In fact, police records show during their investigation, the two cops over two days, bought alcohol and table dances totaling $850 of taxpayer money.
And the reason for all of it: “In order to keep from looking suspicious,” according to the police report.
And what was the result of the two-day operation?
“(There was) not a single arrest, not a single criminal charge, nothing but some officers inside having a good time in Treasures," Wallace claimed.
In fact, police records obtained by the I-Team reveal similar visits to the club. In April, three undercover officers got table dances, and "observed numerous sexually-oriented business violations,” but chose not to arrest anybody. They did write "investigation to continue.” Three days later, the same cops went in again, and again they got table dances and observed violations. But again, no arrests were made. And again they determined, “investigation to continue."
And then there’s a case in May, where undercover cops came to the club and officers negotiated for two dancers "to engage in oral sex with each other.” But instead of arresting them immediately, the cops "observed the suspects" doing the sex act and "waited for this to be completed."
"Is this really where we need our city resources spent?" Wallace said.
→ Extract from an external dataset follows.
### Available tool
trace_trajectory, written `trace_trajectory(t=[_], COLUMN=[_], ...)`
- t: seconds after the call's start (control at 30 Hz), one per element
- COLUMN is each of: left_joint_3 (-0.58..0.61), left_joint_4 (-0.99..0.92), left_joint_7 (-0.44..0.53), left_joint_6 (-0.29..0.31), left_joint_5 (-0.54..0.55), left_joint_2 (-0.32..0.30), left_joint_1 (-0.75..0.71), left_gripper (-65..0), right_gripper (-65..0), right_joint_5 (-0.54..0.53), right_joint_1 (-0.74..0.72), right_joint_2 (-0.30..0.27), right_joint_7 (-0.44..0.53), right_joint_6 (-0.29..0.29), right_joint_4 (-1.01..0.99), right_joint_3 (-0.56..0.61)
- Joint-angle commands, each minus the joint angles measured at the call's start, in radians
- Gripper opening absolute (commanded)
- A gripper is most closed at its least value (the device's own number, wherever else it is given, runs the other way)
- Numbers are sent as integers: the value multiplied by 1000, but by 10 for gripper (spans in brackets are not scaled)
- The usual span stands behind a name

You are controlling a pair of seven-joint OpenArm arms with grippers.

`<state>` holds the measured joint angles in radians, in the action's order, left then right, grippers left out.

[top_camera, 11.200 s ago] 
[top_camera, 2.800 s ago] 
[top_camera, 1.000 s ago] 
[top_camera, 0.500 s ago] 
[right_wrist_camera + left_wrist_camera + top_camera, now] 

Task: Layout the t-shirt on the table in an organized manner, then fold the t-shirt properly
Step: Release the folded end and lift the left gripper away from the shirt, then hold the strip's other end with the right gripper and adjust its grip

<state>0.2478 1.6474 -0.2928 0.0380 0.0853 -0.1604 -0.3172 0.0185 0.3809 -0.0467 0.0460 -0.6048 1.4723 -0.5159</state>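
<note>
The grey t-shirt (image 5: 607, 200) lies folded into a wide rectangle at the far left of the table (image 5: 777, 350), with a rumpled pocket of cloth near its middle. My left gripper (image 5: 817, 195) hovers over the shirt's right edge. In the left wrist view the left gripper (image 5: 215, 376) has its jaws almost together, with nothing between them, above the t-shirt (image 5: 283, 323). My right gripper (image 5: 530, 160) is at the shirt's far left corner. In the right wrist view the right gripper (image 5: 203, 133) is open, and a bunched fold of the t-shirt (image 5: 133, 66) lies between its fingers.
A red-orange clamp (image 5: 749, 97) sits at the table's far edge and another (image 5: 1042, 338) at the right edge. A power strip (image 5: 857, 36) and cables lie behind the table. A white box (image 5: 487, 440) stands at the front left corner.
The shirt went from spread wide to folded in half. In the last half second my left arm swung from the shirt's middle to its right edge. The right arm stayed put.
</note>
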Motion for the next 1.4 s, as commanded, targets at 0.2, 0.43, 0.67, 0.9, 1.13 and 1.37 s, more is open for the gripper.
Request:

He called it a pattern of targeted harassment.
"One hundred and seventy officers have been investigating Treasures for the past three years, 170 officers have not investigated any of the other clubs in Houston," Wallace said.
So what happens when police do make arrests? The I-Team checked court records and found that three out of every four prostitution cases from Treasures are dismissed.
And yet, “It is the biggest whorehouse in Texas," according to Terry O’Rourke, second in command to Vince Ryan at the Harris County Attorney’s Office.
The County Attorney’s office recently joined City of Houston's attorneys, who've been battling Treasures for years in court. They call the club a public nuisance.
But the I-Team pointed out:
I-Team: "When prostitution cases were filed, a significant number of them were dismissed”
O’Rourke: “Whatever the facts are, yeah, I believe that's the case.”
I-Team: “But yet you still call it the biggest credit card whorehouse.”
O’Rourke: “It is, it certainly is."
Confused? So were we, until we asked Houston Mayor Annise Parker how the most recent court battle began.
"We had credible reports that, not just prostitution, but forced human trafficking was part of what was going on at Treasures,” Mayor Parker said.
Parker said human trafficking is “a huge problem” in the City of Houston. At first, the city and county legal tandem was determined to make Treasures a part of it.
But the problem? That charge didn't hold up and was dropped from their lawsuit.
Some observers say that left the governments’ attorneys looking for a way to save face. And so they pushed on.
I-Team: “Are you comfortable this is the best way to spend taxpayer money?”
Mayor Parker: “Absolutely.”
I-Team: “You are?”
Mayor Parker: “I am."
As for the vice cops in those club security videos, Executive Assistant Chief Martha Montalvo said nothing illegal happened, but the two officers were transferred to another division for not following department policy.
In her statement, Montalvo said HPD has since revised its guidelines to ensure the behavior of its officers is appropriate.
The I-Team wanted to know how much the City and County’s legal battle is costing taxpayers, but neither Dave Feldman nor Vince Ryan could come up with any numbers.